--- DATA TO USE ---

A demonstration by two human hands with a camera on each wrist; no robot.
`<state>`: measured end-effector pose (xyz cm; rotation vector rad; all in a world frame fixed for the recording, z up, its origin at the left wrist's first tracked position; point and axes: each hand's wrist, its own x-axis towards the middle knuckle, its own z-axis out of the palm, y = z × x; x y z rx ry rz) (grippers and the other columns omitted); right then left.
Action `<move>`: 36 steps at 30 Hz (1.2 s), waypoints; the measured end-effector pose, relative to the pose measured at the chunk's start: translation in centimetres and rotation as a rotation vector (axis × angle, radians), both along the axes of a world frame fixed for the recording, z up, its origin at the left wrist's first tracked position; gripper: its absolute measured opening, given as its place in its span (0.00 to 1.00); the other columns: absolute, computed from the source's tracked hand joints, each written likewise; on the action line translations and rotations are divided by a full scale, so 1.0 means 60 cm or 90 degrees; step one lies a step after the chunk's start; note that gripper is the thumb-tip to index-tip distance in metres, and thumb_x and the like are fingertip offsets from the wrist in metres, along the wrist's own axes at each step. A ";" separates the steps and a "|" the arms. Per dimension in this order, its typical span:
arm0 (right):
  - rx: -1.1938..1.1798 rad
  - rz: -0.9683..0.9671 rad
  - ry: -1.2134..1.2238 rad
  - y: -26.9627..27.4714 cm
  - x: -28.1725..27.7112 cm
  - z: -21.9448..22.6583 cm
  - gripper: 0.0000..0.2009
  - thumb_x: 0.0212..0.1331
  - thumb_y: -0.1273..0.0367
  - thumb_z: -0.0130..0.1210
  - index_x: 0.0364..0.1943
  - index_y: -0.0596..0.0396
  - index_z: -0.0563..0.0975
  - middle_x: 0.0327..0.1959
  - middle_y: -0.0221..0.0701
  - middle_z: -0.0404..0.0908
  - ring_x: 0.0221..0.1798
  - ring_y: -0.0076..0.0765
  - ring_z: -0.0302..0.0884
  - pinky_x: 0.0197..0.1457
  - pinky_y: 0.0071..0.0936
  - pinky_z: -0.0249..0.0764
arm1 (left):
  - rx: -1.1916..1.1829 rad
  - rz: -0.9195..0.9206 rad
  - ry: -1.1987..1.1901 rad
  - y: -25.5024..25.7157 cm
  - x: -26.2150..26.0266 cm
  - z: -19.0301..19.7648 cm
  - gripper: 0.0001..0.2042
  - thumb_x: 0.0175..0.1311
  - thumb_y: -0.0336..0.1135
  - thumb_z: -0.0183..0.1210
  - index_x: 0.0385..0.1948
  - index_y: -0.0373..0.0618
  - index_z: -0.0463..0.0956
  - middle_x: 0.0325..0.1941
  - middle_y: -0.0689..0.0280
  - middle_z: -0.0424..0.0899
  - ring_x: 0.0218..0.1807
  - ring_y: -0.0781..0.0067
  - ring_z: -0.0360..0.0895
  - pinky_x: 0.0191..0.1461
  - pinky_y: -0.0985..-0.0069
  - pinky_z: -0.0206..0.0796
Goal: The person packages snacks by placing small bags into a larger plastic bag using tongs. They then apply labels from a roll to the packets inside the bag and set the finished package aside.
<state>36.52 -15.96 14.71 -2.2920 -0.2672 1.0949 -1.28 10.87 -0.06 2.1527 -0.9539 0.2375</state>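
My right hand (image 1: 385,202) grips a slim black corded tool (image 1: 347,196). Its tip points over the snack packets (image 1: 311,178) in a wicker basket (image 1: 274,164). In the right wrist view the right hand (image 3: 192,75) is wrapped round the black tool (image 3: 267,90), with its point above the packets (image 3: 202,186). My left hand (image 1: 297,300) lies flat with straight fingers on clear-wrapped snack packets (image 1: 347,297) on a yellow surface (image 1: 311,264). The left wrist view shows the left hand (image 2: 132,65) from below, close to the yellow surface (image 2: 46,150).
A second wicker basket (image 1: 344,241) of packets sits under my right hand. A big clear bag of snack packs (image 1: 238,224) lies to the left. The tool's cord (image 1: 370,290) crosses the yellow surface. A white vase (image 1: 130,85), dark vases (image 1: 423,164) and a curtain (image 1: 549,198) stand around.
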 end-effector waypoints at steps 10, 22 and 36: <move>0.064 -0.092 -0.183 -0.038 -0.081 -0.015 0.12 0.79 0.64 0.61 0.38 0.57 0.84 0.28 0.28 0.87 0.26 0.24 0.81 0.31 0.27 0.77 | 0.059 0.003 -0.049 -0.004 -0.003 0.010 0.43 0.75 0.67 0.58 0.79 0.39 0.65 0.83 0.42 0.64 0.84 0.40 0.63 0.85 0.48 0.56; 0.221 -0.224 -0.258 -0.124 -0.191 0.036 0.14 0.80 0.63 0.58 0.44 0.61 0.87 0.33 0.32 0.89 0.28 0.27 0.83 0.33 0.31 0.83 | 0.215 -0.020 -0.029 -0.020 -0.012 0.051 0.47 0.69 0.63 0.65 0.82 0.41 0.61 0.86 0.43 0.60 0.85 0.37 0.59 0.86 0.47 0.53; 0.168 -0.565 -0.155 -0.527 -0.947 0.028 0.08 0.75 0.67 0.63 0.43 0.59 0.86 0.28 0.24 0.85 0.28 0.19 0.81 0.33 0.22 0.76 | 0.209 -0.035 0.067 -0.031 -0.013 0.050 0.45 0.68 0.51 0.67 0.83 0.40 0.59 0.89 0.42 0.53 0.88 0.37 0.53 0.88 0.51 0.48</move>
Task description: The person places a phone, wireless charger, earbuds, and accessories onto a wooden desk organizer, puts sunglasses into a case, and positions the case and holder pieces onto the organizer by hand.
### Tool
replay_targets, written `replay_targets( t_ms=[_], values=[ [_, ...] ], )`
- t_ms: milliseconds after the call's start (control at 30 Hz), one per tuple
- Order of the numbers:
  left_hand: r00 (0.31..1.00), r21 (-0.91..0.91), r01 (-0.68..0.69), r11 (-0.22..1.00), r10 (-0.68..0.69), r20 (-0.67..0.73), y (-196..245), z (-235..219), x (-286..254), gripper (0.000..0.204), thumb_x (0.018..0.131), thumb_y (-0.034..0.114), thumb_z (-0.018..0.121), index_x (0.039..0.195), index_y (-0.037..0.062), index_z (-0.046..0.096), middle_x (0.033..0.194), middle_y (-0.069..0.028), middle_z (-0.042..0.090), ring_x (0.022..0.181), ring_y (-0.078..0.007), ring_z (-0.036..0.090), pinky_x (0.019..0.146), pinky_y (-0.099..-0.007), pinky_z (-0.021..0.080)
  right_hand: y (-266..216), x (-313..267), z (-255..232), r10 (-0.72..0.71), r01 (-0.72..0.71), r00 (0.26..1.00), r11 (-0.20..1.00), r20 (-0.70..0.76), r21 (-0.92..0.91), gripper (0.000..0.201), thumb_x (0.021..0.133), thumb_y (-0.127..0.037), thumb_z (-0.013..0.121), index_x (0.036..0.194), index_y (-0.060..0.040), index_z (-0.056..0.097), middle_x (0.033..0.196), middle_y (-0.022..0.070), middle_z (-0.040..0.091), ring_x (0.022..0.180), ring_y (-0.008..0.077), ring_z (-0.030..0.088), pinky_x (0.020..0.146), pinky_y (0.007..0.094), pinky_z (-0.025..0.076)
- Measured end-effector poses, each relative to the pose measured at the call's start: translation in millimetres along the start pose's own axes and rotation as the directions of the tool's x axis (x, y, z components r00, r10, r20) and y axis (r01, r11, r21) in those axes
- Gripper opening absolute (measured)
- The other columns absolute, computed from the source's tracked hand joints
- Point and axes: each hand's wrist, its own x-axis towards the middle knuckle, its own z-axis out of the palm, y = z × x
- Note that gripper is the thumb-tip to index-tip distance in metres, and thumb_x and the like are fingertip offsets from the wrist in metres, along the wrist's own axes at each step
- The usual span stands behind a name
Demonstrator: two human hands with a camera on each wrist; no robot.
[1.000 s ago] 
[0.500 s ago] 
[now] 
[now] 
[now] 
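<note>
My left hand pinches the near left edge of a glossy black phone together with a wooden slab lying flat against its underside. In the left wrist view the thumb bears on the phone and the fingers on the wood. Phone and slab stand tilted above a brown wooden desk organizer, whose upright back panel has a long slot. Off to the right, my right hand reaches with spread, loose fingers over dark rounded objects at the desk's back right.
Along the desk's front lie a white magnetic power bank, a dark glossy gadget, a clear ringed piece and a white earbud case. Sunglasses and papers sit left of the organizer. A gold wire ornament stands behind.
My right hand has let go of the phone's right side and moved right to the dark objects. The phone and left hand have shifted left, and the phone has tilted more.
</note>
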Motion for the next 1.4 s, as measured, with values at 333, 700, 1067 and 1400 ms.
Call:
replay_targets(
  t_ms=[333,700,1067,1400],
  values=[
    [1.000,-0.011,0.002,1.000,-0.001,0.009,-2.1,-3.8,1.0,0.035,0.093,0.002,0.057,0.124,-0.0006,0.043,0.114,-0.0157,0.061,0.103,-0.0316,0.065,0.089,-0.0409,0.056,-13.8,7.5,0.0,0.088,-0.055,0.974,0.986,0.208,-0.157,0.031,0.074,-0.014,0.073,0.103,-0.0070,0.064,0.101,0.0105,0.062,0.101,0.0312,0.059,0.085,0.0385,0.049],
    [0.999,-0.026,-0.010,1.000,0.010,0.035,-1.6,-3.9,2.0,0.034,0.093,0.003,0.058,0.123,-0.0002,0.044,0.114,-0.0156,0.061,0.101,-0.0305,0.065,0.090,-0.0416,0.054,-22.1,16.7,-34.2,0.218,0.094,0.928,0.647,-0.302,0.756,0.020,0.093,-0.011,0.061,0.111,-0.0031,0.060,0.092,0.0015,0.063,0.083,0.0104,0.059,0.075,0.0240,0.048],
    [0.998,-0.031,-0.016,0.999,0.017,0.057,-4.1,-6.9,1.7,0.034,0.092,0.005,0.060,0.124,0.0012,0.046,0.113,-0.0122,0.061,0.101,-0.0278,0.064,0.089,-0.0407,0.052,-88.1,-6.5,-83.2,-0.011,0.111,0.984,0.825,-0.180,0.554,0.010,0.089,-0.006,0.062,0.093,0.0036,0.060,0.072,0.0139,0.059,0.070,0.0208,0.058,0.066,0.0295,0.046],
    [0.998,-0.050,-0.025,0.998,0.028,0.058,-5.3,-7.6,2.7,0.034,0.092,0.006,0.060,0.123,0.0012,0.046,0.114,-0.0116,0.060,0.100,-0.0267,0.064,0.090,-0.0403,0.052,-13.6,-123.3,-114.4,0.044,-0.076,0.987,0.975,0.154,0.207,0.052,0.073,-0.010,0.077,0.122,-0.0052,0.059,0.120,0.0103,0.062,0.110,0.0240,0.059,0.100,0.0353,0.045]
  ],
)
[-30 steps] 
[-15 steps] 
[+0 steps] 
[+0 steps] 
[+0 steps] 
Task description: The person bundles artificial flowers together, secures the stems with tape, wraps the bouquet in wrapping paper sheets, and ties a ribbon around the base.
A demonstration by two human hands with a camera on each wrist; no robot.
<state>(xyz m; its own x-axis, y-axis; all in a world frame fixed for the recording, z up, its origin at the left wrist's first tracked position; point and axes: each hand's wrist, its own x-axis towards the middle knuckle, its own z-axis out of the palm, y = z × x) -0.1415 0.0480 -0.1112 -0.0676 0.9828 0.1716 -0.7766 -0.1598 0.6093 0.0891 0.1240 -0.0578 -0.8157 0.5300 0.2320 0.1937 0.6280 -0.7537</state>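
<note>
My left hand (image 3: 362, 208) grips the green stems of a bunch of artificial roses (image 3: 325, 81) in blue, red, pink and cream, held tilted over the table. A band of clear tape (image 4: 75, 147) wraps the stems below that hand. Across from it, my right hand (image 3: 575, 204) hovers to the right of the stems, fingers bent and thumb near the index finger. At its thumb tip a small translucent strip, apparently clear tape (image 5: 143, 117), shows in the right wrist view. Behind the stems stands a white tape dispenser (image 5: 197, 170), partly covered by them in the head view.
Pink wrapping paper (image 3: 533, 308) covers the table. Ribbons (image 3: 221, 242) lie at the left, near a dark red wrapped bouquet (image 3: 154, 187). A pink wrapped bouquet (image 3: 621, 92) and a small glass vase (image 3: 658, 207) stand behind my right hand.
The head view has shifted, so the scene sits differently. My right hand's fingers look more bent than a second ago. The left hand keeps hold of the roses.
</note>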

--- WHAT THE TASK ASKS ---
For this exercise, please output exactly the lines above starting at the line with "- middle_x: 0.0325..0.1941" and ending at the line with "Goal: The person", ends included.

--- THE ANSWER ---
  - middle_x: 0.0325..0.1941
  - middle_y: -0.0689..0.0280
  - middle_z: -0.0424..0.0899
  - ring_x: 0.0218..0.1807
  - ring_y: -0.0781..0.0067
  - ring_z: -0.0360..0.0895
  - pinky_x: 0.0191..0.1461
  - pinky_y: -0.0985..-0.0069
  - pinky_z: -0.0206..0.0796
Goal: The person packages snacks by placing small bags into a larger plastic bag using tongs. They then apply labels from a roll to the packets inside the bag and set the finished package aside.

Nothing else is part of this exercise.